1885-87 (110 Kb); Oil on canvas, 36 1/4 x 28 3/4 in; Collection the Artist's Family, Paris
It is one of the most impersonal self-portraits we know--and not simply because the face and especially the eyes are unfinished. The painter stands behind his easel and palette, assimilated to their lines even in small details. The rectangle of the canvas is felt within everything it contains; the head and body are rectangularized and framed by the palette and easel. The color of the head is very close to their tones and to the jacket. Within the broadly rectangular face, the inner edge of the hair and beard is curved like the rounded corner of the palette; the indentation of the beard on the cheek corresponds to the outline of the thumb on the palette, and to the notch of the lapel. The most human element is bound to the non-human and both are stable and constrained. This bond reaches its extreme in the surprising continuity of the vertical edge of the palette and the sleeve, which seem to form one body, parallel to the frame. (Similar is the ending of the tips of the brushes at the line of the coat.) The normal, irregular overlapping of things has given way to a constraining form. Submitted to the same strict, closing pattern, these carefully realized objects assume an air of artifice and abstraction, like the diagram of a building plan. Yet the whole is intensely objective and monumental, with a stony strength of modeling in the limited depth between the palette and the wall. The lower left corner--a reddish table--has the flatness and severity of a Cubist work. This rigorous and forced cohesion is what the Cubists admired, among other things, in Cézanne and carried further in their own art. The palette continuous with the body appears in an early self-portrait of Picasso.
A purely formal interpretation is hardly just to the expression of the painting. The devices mentioned not only reduce the depth and adapt the picture to the rectangle and surface plane of the canvas. They carry also an affect of self-isolation in forms that otherwise advance boldly into the spectator's space.
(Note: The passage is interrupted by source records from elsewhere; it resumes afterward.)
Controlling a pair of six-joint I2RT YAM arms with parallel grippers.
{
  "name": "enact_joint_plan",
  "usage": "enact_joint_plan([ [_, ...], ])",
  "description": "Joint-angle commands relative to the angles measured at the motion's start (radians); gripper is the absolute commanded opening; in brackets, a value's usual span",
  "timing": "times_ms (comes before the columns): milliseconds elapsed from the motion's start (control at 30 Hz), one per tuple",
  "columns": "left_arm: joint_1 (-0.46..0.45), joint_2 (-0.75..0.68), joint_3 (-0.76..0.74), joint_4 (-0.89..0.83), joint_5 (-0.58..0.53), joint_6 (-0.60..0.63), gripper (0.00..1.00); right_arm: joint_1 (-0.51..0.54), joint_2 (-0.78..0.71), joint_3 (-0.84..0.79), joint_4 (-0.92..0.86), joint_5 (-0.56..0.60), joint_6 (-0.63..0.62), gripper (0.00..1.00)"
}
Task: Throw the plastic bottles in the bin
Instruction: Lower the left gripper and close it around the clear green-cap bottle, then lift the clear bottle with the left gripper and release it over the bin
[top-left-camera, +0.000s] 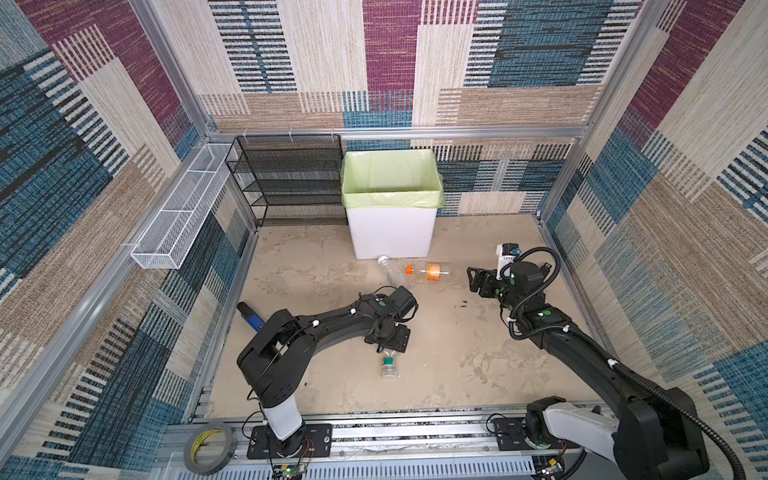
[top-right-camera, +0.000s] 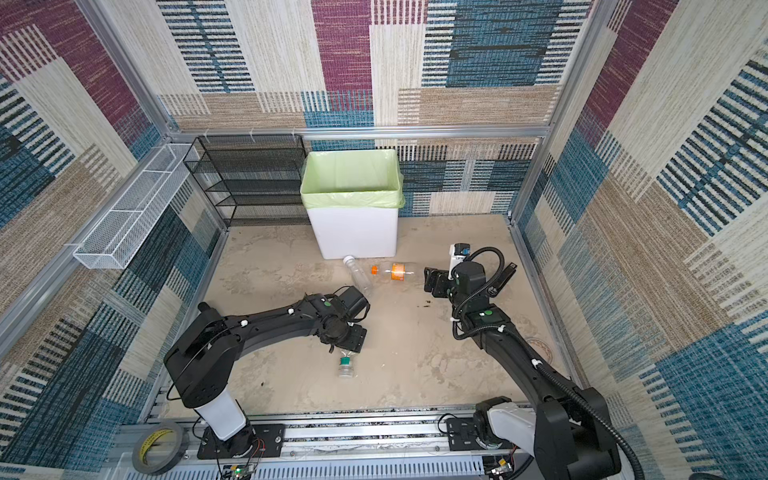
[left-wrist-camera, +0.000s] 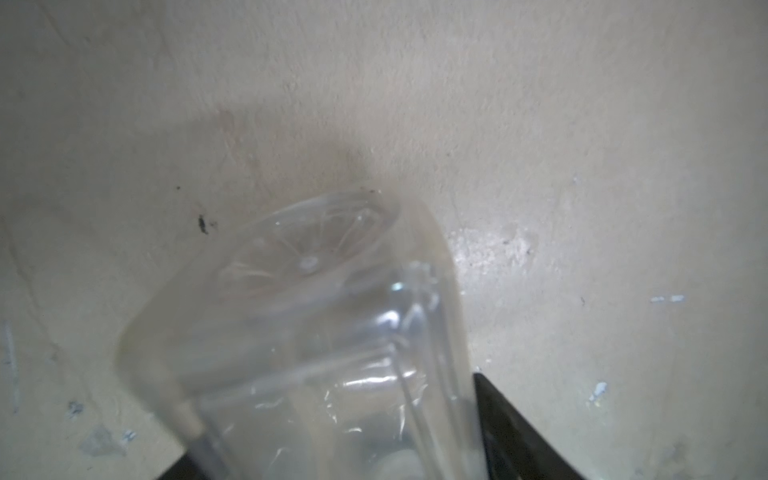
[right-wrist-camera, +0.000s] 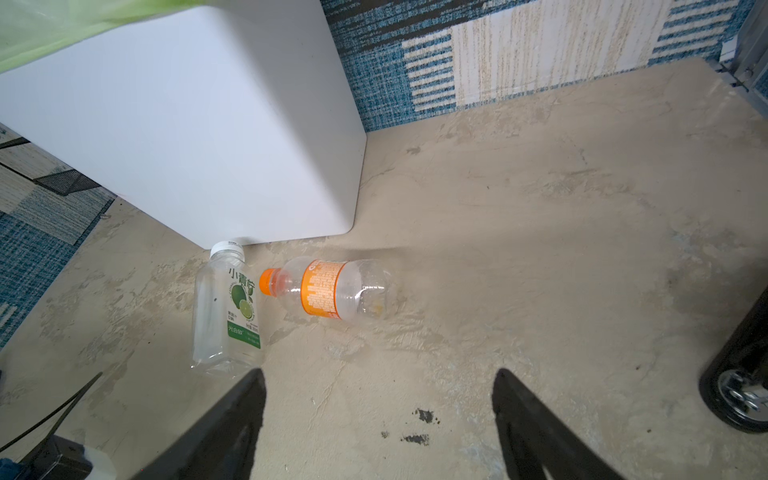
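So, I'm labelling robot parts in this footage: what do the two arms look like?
The left arm and right arm are black with white base links, green dot stickers and white cable clips. A black ribbed hose runs along the right one. The fingers are black, tapering to points.

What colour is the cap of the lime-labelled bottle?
White; the cap shows best in the right wrist view.
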Motion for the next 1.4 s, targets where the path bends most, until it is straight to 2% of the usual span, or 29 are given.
enact_joint_plan([
  [0, 0.000, -0.024, -0.013, 0.018, -0.027, -0.004, 0.68, 0.000, -0.002, 0.006, 0.019, 0.012, 0.009, 0.85],
  [100, 0.000, -0.045, -0.031, 0.033, -0.032, -0.001, 0.61, 0.000, 0.007, 0.010, 0.019, 0.008, 0.012, 0.84],
  [333, 0.000, -0.140, -0.079, 0.109, -0.040, 0.022, 0.59, 0.000, 0.033, 0.021, 0.010, 0.007, 0.005, 0.84],
  [567, 0.001, -0.424, -0.151, 0.296, -0.149, 0.163, 0.59, 0.000, 0.073, 0.021, -0.002, -0.003, -0.022, 0.83],
  [767, -0.003, -0.689, -0.268, 0.734, -0.255, 0.453, 0.59, 0.000, 0.078, 0.037, 0.007, -0.015, -0.020, 0.82],
  [867, -0.004, -0.745, -0.306, 1.027, -0.235, 0.622, 0.58, 0.000, 0.074, 0.050, 0.010, -0.018, -0.017, 0.81],
  [1000, -0.012, -0.735, -0.272, 1.327, -0.149, 0.813, 0.58, 0.001, 0.057, 0.058, 0.014, -0.016, -0.010, 0.80],
  [1167, -0.017, -0.693, -0.249, 1.655, -0.014, 0.943, 0.57, 0.002, 0.016, 0.043, 0.031, -0.006, -0.008, 0.80],
  [1300, -0.018, -0.628, -0.174, 1.795, 0.060, 1.020, 0.55, 0.002, -0.017, 0.048, 0.026, 0.010, -0.023, 0.80],
  [1367, -0.016, -0.559, -0.088, 1.830, 0.074, 1.026, 0.53, 0.002, -0.034, 0.046, 0.039, 0.015, -0.026, 0.80],
])
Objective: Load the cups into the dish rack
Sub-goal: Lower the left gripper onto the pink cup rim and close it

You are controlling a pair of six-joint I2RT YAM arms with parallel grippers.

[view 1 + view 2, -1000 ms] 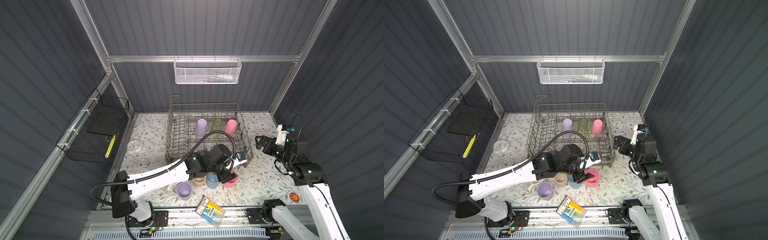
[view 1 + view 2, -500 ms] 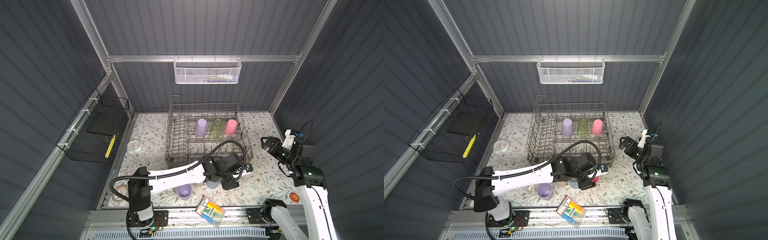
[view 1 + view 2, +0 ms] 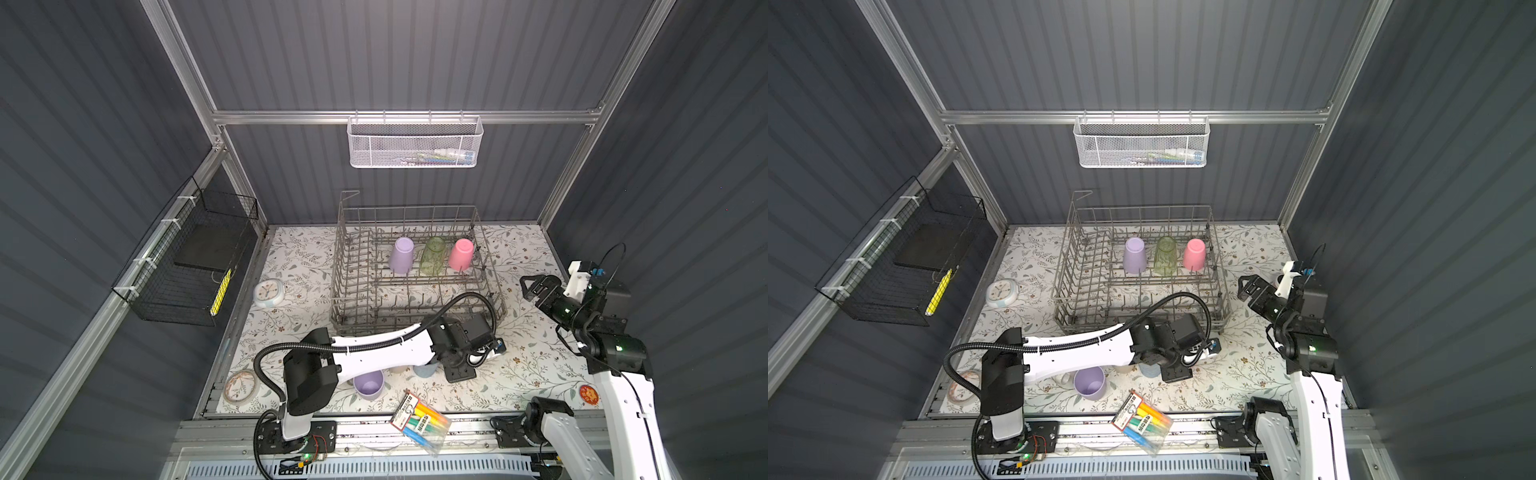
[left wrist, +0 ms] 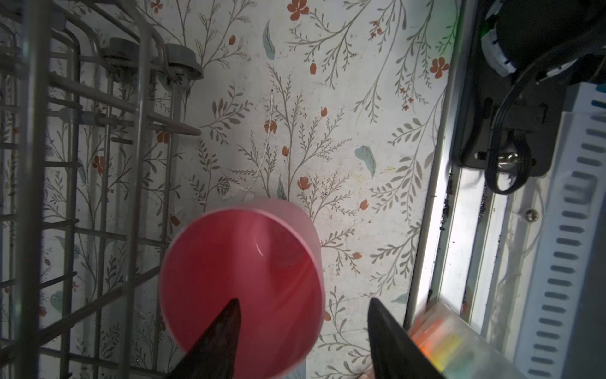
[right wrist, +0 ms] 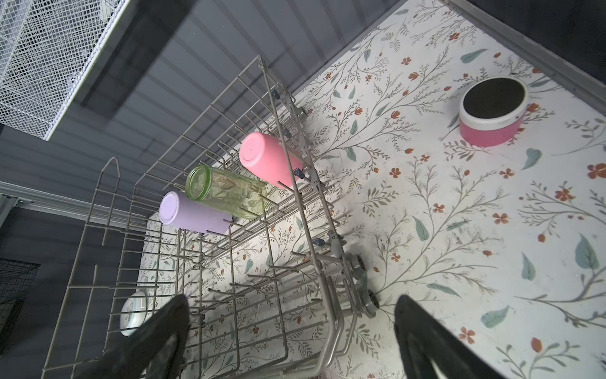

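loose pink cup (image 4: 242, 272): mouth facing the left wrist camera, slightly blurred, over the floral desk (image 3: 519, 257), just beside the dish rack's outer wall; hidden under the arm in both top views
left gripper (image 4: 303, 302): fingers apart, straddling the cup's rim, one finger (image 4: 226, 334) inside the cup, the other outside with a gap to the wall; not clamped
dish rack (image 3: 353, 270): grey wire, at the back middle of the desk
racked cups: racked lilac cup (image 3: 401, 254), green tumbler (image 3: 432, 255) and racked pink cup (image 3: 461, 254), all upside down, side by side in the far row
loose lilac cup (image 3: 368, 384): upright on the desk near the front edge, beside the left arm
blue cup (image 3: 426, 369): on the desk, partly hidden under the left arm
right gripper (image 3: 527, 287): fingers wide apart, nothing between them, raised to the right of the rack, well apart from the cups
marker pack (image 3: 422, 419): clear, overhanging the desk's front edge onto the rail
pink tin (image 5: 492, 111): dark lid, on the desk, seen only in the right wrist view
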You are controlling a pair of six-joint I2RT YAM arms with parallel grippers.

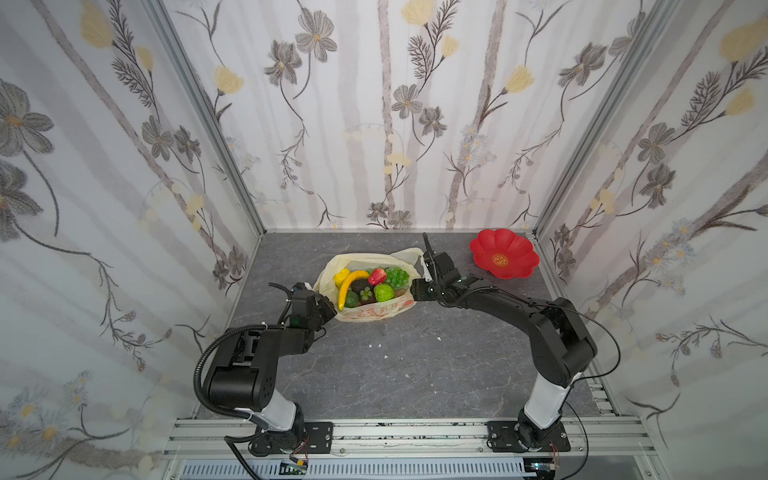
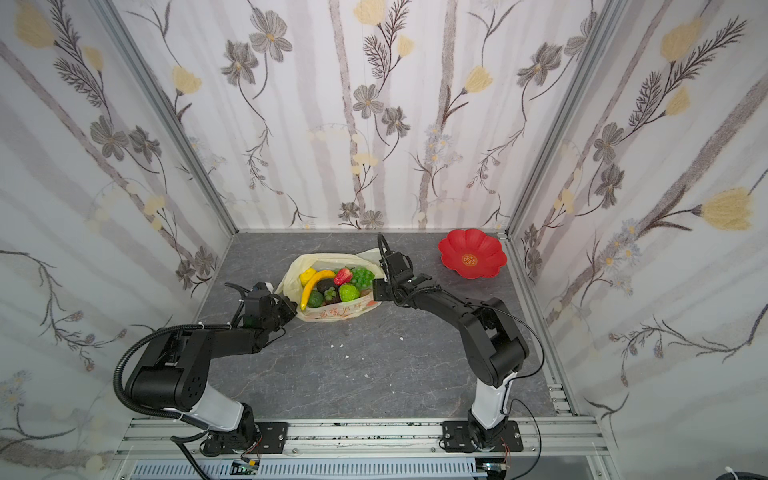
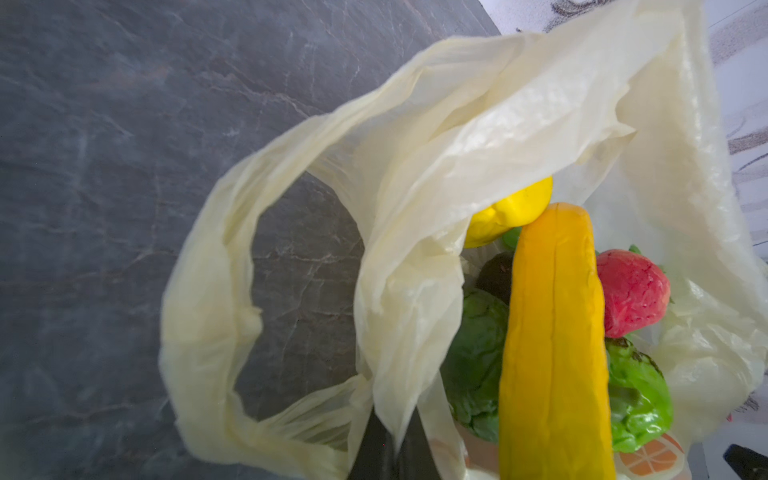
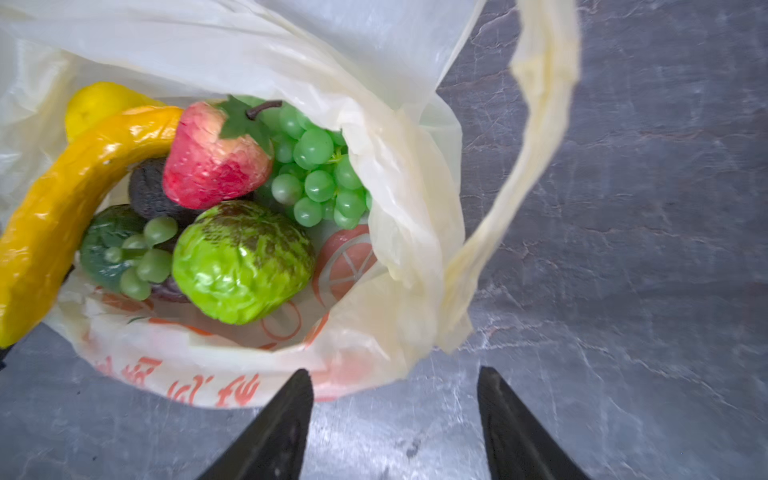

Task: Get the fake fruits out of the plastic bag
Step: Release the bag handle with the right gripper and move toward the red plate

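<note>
The plastic bag lies open mid-table with the fake fruits inside: banana, strawberry, grape bunch, bumpy green custard apple, yellow orange, dark mangosteen and green avocado. At the bag's left side my left gripper is shut on a pinched fold of the rim beside a loop handle. My right gripper hangs open just off the bag's right edge. Nothing is between its fingers, and the other handle hangs loose ahead of them.
A red flower-shaped plate sits at the back right corner of the grey stone-patterned table. Small white flecks lie in front of the bag. Floral walls close in the back and both sides.
</note>
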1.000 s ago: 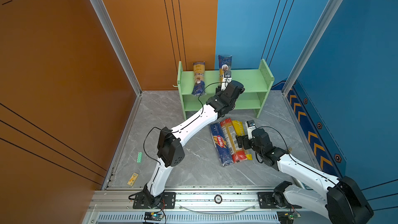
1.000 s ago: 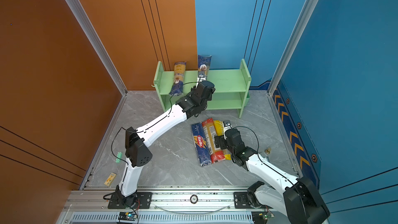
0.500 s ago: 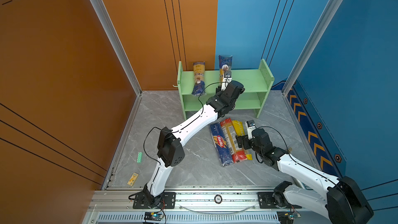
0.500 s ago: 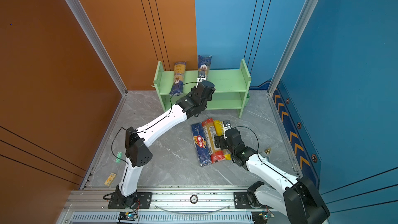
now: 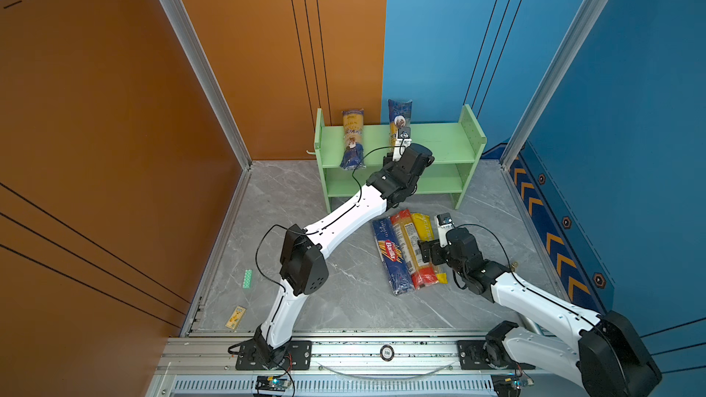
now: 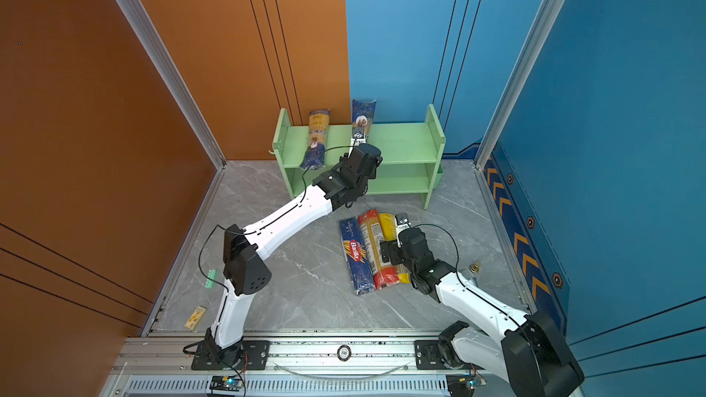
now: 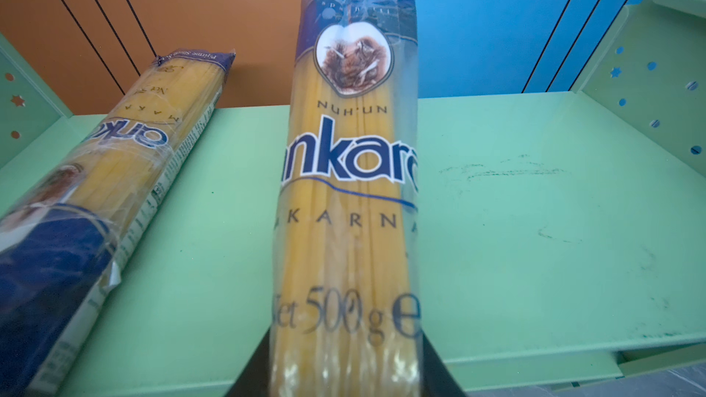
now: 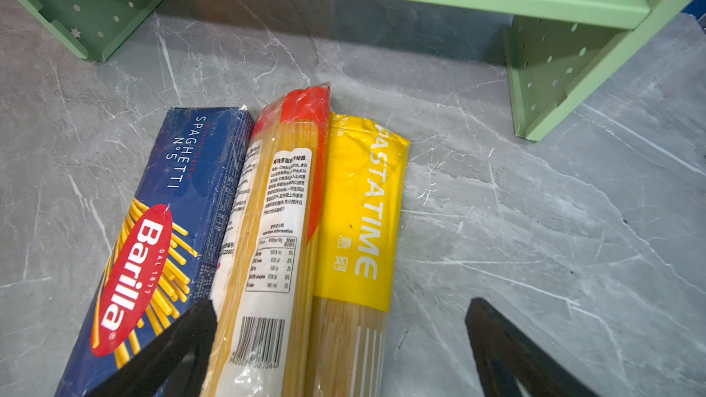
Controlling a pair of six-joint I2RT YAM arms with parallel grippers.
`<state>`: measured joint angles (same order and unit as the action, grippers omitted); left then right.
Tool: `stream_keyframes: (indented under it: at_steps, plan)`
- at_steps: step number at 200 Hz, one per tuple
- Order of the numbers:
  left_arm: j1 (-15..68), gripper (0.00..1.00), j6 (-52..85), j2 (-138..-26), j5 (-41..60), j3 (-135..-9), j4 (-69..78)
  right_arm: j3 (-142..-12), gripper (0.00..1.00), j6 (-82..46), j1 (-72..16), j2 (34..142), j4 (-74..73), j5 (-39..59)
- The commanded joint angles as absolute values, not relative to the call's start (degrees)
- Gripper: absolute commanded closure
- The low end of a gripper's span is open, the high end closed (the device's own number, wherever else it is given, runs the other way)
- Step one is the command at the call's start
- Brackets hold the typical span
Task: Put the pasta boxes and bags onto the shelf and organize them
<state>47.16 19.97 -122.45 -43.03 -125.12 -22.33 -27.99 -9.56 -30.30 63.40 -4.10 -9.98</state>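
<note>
The light green shelf [image 5: 439,139] stands against the back wall. A navy-and-yellow packet [image 5: 353,139] lies across its top tier at the left, near end overhanging the front edge. My left gripper [image 7: 345,368] is shut on the near end of a second such packet [image 7: 351,169], which points over the top tier toward the blue wall [image 5: 399,116]. On the floor lie side by side a navy Barilla box [image 8: 153,231], a red-ended packet [image 8: 275,200] and a yellow-ended packet [image 8: 359,215]. My right gripper [image 8: 340,349] hangs open over the near ends of the red-ended and yellow-ended packets.
The shelf's lower tier [image 5: 439,185] and the right half of its top tier hold nothing. A small green strip [image 5: 247,278] and a yellow card [image 5: 235,316] lie on the floor at the left. A small brass object [image 6: 475,267] sits by my right arm.
</note>
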Motion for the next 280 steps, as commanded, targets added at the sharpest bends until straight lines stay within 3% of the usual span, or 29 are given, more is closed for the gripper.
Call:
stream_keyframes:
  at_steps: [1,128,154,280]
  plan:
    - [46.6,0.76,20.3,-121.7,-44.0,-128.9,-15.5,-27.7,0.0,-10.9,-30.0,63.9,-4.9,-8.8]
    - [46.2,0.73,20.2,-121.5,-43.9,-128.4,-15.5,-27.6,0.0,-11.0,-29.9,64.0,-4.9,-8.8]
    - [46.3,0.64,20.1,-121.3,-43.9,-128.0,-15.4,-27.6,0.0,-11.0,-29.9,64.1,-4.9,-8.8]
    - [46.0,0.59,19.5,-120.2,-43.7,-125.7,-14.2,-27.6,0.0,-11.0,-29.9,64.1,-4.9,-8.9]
Cézanne comes forward here, more than most painters would venture in a self-portrait; but he does not face the observer or move freely in space. Concentrated on his canvas, he is absorbed in the closed world of his own activity. The palette, with its naively objective form, unforeshortened and attached to the painter's body, is a barrier against the outer world. If the palette projected towards us, it would create a convergent shape, drawing us more rapidly into the depth of the picture. In their actual form, the palette, the head, the body, and easel are analogous patterns of stability and detached existence, all adapted to the ideal rectangle of the picture, a closed plane surface.
The color, too, is a vehicle of this conception, but expresses also
within these limits the undercurrents of impulse and self-release in
the solitude of the artist. Cool, subdued, and severe, and dominated
by the rare blue-black of the costume and beard, it ranges from the
most vigorous contrasts of modeling, as in the powerfully painted
coat, to the beautiful patching of the palette and the free, Iyrical
effect in the delicate landscape tones of the background, which
contains the colors of the solid objects in a vaporous state.